2. Charactering KRAS4b-FMe binding to liposomes via surface plasmon resonance (SPR)
   1. Assemble the required materials: an SPR instrument; sensor chip L1; 7 x 14 mm vial tubes; and CHAPS.
   2. Prepare a buffer containing 20 mM HEPES (pH = 7.3), 150 mM NaCl, 1 mM TCEP. Prepare a 2:1 dilution series of KRAS4b-FMe from 60 μM–0.06 μM in a total volume of 200 μL (10 titrations total). Transfer the final diluted samples into vial tubes (see Table of Materials), place the vial tubes into a rack, and insert the samples into the SPR instrument.
   3. Insert the L1 sensor chip into the SPR instrument. Attach the buffer and prime the system with buffer for 7 min.

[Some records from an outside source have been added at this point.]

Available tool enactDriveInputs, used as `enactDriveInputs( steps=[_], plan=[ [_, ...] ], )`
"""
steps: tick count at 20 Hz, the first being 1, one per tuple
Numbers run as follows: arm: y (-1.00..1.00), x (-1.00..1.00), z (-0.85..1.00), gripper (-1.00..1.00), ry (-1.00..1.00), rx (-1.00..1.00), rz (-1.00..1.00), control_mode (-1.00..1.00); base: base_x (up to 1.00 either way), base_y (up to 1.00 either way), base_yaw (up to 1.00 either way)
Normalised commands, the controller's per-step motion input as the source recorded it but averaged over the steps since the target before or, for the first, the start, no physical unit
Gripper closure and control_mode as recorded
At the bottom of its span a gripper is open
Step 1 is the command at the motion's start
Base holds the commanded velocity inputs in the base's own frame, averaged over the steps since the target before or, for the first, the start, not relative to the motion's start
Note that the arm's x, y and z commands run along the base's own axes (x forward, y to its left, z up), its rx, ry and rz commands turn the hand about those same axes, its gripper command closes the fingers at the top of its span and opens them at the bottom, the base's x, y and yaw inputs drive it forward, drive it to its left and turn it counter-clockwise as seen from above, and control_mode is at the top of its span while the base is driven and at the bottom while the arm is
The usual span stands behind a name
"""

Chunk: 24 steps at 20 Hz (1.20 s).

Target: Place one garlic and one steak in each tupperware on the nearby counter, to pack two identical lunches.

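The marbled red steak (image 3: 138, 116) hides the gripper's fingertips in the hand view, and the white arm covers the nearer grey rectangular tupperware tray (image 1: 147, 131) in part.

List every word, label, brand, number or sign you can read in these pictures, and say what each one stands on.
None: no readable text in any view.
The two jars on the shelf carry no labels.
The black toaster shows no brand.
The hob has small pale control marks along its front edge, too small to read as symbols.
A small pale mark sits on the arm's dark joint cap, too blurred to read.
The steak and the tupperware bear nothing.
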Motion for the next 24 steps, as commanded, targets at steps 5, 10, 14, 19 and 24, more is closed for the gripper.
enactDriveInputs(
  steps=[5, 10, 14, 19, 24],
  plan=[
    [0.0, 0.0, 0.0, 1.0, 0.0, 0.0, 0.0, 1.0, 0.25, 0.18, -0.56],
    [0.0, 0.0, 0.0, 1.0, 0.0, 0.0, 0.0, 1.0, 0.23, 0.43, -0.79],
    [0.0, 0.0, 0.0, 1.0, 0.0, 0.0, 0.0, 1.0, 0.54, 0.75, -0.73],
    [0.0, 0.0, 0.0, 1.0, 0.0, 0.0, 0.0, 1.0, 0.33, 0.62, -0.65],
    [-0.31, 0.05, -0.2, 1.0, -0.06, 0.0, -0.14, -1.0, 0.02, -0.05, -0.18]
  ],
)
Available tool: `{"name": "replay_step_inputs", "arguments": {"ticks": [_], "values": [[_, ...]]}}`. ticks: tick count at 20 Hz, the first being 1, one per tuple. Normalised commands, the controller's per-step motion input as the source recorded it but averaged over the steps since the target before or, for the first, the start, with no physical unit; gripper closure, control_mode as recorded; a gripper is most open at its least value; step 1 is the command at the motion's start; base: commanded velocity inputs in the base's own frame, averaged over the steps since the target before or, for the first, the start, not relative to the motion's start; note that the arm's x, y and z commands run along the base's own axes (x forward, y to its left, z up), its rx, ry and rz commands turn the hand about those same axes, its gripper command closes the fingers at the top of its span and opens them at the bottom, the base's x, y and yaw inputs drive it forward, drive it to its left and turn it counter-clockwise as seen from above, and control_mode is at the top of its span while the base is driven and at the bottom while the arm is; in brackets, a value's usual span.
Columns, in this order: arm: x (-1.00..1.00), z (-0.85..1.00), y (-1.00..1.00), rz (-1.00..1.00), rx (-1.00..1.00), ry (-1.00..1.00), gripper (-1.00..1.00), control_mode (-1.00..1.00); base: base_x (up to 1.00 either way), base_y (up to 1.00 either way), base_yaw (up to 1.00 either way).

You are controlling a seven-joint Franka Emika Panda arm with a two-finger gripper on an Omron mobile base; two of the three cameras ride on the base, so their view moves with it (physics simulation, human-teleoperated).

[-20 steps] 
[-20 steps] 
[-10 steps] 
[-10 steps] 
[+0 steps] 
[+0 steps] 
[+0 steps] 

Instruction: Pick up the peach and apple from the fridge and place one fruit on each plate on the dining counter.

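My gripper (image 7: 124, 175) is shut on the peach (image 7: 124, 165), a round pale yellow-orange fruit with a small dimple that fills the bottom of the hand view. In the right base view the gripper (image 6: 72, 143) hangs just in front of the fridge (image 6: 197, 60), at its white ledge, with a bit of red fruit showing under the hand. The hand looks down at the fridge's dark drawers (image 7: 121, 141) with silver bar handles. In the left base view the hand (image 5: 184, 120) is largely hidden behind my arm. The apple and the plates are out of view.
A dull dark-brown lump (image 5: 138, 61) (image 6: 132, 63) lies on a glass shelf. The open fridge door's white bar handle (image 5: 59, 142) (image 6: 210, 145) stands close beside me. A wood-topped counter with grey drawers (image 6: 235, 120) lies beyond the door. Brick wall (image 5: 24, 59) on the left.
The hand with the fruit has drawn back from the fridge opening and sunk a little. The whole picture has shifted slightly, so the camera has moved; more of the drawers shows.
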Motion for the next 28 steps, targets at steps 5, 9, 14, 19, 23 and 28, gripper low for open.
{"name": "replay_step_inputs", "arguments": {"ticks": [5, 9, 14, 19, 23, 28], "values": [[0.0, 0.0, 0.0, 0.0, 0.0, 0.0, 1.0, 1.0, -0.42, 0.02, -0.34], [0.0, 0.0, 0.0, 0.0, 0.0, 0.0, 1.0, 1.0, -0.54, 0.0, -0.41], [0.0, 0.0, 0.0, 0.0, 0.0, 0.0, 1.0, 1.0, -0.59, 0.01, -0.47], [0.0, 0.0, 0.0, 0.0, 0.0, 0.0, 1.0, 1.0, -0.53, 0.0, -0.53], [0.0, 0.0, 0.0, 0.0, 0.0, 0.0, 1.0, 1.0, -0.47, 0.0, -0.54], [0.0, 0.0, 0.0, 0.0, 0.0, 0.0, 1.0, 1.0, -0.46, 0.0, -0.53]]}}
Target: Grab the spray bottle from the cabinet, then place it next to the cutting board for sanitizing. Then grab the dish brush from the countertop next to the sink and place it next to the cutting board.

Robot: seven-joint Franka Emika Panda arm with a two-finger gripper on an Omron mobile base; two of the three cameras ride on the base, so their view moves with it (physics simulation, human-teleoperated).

   4. Set up an automated method as follows:
      1. Set the instrument temperature to 25 °C.
      2. Activate the sensor chip L1 by rinsing it with two 1 min injections of 20 mM CHAPS dissolved in water at 30 μL/min flow rate.
      3. Perform start-up cycles of ten 1 min injections of running buffer to hydrate the chip surface.
         1. Deposit the liposomes onto the sensor chip L1 by injecting the liposomes onto the flow cell (FC)-2 of the L1 chip with 2 min injections at 5 μL/min. Aim for a capture level of at least ~3,000 response units (RUs).
            NOTE: Increase the injection time until you achieve the appropriate capture level.
      4. Inject three cycles of buffer over both FC-1 and FC-2 with 1 min injections at 30 μL/min.
         1. Inject the various KRAS4b-FMe titrations from the lowest to the highest concentration series. Inject the proteins using 1 min injections for the association phase and 2 min injections for the dissociation phase at 30 μL/min flow rate over both FCs.
         2. Regenerate the sensor chip L1 by rinsing it with two 1 min injections of 20 mM CHAPS at 30 μL/min.
   5. Fit the data using the SPR evaluation software using a single site binding model to obtain apparent binding affinities (see the Discussion section for an explanation of data fitting).